My notes from the School of Life continued. Previous posts: Life is Hard and Conversations are Hard.

Our partners used to be found for us by parents and society; now we are expected to choose for ourselves. But we make these choices based on emotional and psychological currents running beneath our subconscious, which pull us toward problematic characters and dynamics. During our childhoods we develop unconscious scripts of whom we can love, how we communicate, how we compromise, and how we negotiate conflicts. Eventually we discover that compatibility is not a precondition of love. It is the achievement of love.

We fall in love based on the admiration of strength — often strengths that we ourselves don’t possess. We look for someone to complete us. But we stay in love based on generosity. Love is the willingness to be generous towards the aspects of a partner that are less admirable. Love is the forgiveness of weakness, not the admiration of strength.

Eventually in any relationship, we run into the incumbent problem. We think our partners are less interesting than other, potential partners. We should be fully satisfied in our current relationship, and yet we become infatuated with the good looking bartender and we fantasize what our life would be like with that person. We think the bartender may be more interesting because we don’t yet know her or him. The best cure for infatuation is to get to know someone better.

Love is hard work because it has grown into something mature and substantive. Love is the accurate, corrective reimagining of the inner lives of others — especially their most hidden and difficult aspects.

Hardly any of us are totally open with our partners about the full spectrum of our sexual imagination — our fantasies, desires, and fears. We don’t talk about it due to a mix of shame and wanting to be nice. But the more open we become, the more we’ll enjoy sex and the less anxious we’ll feel about our own sexuality.

Our desire for sex fades as we become more comfortable in our relationships. In fact, we must choose between a life of sexual adventure and the assurances of monogamy. The characteristics we associate with good sex and good relationships are often in direct conflict and competition. In sex we value decadence, vulnerability, unpredictability, roughness, naughtiness.
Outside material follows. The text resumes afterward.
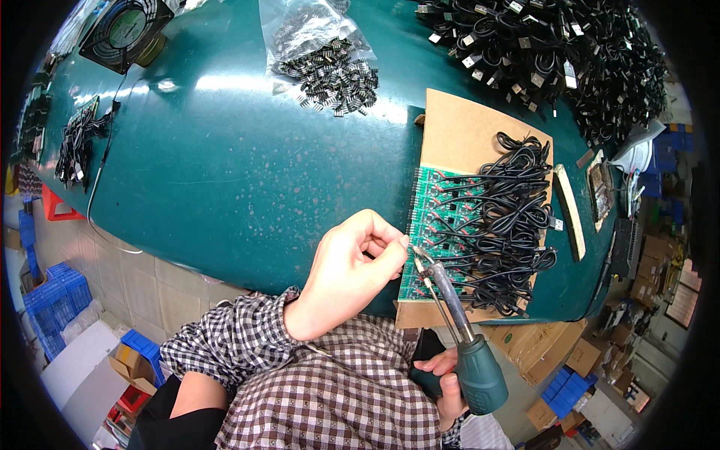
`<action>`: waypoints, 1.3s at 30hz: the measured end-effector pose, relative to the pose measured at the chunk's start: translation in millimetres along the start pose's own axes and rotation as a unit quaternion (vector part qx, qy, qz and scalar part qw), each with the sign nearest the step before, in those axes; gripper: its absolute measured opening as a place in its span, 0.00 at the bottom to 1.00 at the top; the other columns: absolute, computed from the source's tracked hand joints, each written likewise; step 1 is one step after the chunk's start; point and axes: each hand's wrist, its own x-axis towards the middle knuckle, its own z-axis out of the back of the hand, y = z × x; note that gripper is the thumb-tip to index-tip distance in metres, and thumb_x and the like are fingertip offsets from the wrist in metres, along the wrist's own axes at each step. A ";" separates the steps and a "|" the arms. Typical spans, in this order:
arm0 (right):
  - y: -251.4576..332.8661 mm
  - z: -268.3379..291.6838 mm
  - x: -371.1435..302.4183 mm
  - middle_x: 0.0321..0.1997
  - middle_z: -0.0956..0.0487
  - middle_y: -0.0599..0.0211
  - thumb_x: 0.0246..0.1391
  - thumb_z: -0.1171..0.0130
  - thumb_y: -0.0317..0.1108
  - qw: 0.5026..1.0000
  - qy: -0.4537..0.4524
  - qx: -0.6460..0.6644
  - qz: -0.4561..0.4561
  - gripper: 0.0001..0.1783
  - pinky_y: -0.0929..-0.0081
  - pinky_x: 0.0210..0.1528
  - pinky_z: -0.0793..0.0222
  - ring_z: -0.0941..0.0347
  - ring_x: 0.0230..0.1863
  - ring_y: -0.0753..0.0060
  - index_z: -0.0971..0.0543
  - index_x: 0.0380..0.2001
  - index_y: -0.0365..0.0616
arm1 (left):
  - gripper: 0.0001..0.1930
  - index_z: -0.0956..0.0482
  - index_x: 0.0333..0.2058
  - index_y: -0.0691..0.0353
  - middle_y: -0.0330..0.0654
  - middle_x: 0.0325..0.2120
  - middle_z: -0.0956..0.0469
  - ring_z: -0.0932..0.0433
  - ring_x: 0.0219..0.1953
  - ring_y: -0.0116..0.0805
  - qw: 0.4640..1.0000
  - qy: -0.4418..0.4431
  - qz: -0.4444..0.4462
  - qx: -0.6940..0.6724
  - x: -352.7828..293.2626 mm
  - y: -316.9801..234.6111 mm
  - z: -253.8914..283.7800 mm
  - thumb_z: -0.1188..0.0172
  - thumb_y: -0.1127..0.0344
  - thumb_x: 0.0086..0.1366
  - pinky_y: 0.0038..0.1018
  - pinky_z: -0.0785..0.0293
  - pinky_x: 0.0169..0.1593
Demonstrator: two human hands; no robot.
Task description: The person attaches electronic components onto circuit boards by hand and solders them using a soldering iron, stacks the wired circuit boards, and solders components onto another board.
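Note:
My left hand [352, 270] has its fingers pinched together at the near left edge of a green circuit board panel [435, 217]; whatever it pinches is too thin to make out. My right hand [448, 386] grips the dark green handle of a soldering iron [459, 330]. Its metal tip points up to the board edge, right beside my left fingertips. The board lies on a brown cardboard sheet [465, 131]. A tangle of black cables [510, 217] runs off the board's right half.
A dark green table [225, 165] holds a clear bag with small black parts [330, 71], a big heap of black plug cables [555, 52] at the back right, a black fan [126, 31] at the back left, and a wooden strip [570, 210]. Blue bins and cardboard boxes stand on the floor.

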 end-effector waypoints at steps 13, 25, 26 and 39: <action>9.9 -9.0 3.4 0.28 0.35 0.58 0.51 0.48 0.43 1.000 -0.015 -0.007 0.027 0.20 0.61 0.32 0.24 0.31 0.28 0.65 0.33 0.25 0.33 | 0.06 0.30 0.28 0.68 0.38 0.20 0.26 0.29 0.22 0.19 1.000 -0.002 -0.004 -0.007 0.0 -0.6 -0.5 0.45 0.72 0.57 0.16 0.32 0.26; 12.9 -15.7 9.6 0.27 0.35 0.59 0.50 0.46 0.43 0.998 -0.028 0.021 0.044 0.20 0.63 0.32 0.23 0.32 0.29 0.66 0.34 0.27 0.32 | 0.05 0.30 0.29 0.68 0.38 0.21 0.27 0.28 0.23 0.20 1.000 0.012 0.003 -0.018 -0.1 -0.9 0.4 0.46 0.73 0.57 0.17 0.31 0.28; 16.0 -18.7 9.8 0.27 0.35 0.59 0.50 0.46 0.43 0.998 -0.046 0.002 0.030 0.20 0.63 0.32 0.23 0.32 0.29 0.65 0.34 0.27 0.32 | 0.05 0.30 0.29 0.68 0.38 0.21 0.27 0.28 0.23 0.20 1.000 0.012 0.003 -0.018 -0.1 -0.8 0.5 0.46 0.73 0.57 0.17 0.31 0.28; 15.5 -16.3 9.8 0.26 0.36 0.57 0.48 0.45 0.40 0.999 -0.032 -0.001 0.009 0.19 0.62 0.31 0.23 0.32 0.28 0.65 0.34 0.24 0.32 | 0.04 0.30 0.28 0.68 0.39 0.21 0.26 0.29 0.23 0.19 1.000 0.014 -0.002 -0.005 0.5 2.7 1.7 0.46 0.74 0.56 0.15 0.32 0.26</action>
In relationships we value comfort, security, loyalty, consistency. In our relationships, we desire to know a person fully. And yet it is is not knowing someone that makes us sexually attracted to that person. Sometimes we need closeness to strengthen our relationships and distance to strengthen our sexual desire.

Parents often feel that they must be perfect parents when in fact their children merely want “good enough” parents. Similarly, what most of us truly desire are “good enough” partners that continue to make an effort despite their inevitable flaws.